Making sense of the Search results
We're trying to understand the type of tags we get back from the NSDL metadata repository.
The
NSDL Metadata Primer : NSDL standard metadata indicates:
-
The NSDL Standards Working Group determined that the Dublin Core set of 15 basic elements, their associated element refinements plus the three IEEE elements recommended by the DC Education Working Group, will be the standard set used by the NSDL metadata repository (the "MR").

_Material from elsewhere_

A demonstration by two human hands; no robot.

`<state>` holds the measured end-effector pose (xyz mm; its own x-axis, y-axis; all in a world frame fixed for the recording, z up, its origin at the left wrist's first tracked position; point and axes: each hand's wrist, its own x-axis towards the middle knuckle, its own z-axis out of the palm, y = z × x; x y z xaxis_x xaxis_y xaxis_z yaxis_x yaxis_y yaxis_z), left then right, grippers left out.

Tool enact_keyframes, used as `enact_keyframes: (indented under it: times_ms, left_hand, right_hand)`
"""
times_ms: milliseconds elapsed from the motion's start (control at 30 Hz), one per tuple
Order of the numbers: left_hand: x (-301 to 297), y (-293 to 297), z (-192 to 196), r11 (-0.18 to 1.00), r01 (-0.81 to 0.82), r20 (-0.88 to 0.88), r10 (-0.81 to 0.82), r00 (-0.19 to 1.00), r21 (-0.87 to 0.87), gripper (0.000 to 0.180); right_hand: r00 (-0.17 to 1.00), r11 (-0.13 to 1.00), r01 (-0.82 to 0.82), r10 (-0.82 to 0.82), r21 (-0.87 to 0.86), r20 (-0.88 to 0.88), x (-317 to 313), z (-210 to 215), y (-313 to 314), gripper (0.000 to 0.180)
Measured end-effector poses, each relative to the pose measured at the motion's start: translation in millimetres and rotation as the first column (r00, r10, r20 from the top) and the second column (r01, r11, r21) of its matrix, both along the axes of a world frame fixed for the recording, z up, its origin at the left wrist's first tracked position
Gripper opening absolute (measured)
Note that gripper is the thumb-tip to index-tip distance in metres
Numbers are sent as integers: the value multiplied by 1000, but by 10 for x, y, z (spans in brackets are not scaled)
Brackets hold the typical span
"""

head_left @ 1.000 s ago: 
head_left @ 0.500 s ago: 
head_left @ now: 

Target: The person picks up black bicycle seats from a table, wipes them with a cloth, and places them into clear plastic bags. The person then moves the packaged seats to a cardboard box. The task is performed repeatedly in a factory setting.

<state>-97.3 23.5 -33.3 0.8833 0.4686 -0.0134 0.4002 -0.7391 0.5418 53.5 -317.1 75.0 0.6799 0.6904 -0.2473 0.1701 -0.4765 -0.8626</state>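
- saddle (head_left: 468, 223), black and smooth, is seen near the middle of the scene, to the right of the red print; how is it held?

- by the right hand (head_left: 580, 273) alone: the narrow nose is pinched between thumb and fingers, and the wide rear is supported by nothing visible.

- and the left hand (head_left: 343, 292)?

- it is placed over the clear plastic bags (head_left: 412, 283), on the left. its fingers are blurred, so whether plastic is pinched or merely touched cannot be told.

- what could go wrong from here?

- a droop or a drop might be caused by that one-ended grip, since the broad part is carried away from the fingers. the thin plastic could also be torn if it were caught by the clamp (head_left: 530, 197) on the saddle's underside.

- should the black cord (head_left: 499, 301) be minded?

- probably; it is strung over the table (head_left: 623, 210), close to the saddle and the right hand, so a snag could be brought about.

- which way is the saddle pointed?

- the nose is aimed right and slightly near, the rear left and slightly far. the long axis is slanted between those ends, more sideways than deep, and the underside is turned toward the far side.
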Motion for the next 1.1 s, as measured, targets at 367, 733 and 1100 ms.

The MR also stores (and can make available for harvesting by others), any "native" metadata made available by collections or projects.
Given that statement, we expect DC and some DC ED extensions. We get such tags with
sample record but not from the search results (from a search for "season") where we get tags like:
<brandIconURL>http://content.nsdl.org/brands/dlese.org.gif</brandIconURL>
<subject..GEM>Earth science
~^ Geography
~^ Physical sciences</subject..GEM>
<format..IMT>text/html</format..IMT>
<brandWidth>54</brandWidth>
<language..RFC3066>en</language..RFC3066>
<rights..>Copyright 2001 National Geographic Society. All rights reserved.</rights..>
<title..>Why It's Essential</title..>
<relation.conformsTo.>Supports National Council for Geographic Education (NCGE) standard: Physical Systems:The physical processes that shape the patterns of Earth's surface</relation.conformsTo.>
<nsdlUniqueId>oai:nsdl.org:dlese.org:oai:dlese.org:DLESE-000-000-004-326</nsdlUniqueId>
<type..DCMIType>InteractiveResource</type..DCMIType>
<category>item</category>
<brandHeight>30</brandHeight>
<publisher..>National Geographic Society</publisher..>
<brandTitle>DLESE</brandTitle>
<description..>This lesson plan asks students to think about aspects of the changing seasons in their region such as temperature variations, seasonal household chores, changes in foods available at the market, and the length of the days. Students will discuss their experiences with and knowledge of the four seasons; look at pictures of the four seasons and compare those pictures to the seasons in their home region; plan and hold a party commemorating the four seasons; and write stories depicting themselves showing a visitor some of the things they like best about their favorite season.</description..>
There is no namespace qualification and the tags look like but are not identical to DC. Is this tag set a transitional one?
Jon Phipps (one of the developers and formerly the Metadata Repository tech lead at the NSDL):
What you're seeing is the NSDL Search Service's Search Response XML format which is optimized for the NSDL search interface and is a legacy of the limitations imposed by our original search engine. Right at the moment, the best way to get useful metadata is to grab the contents of the <nsdlUniqueId> tag and perform an OAI-PMH GetRecord request: http://services.nsdl.org:8080/nsdloai/OAI?verb=GetRecord&identifier=oai:nsdl.org:dlese.org:oai:dlese.org:DLESE-000-000-004-326&metadataPrefix=nsdl_dc as you indicated above. This will retrieve a Qualified Dublin Core record and this is what we do in our own search results to display the unqualified DC metadata in More Info. We at the NSDL agree that this is, umm, suboptimal and as Dean indicated, we hope to make a number of improvements.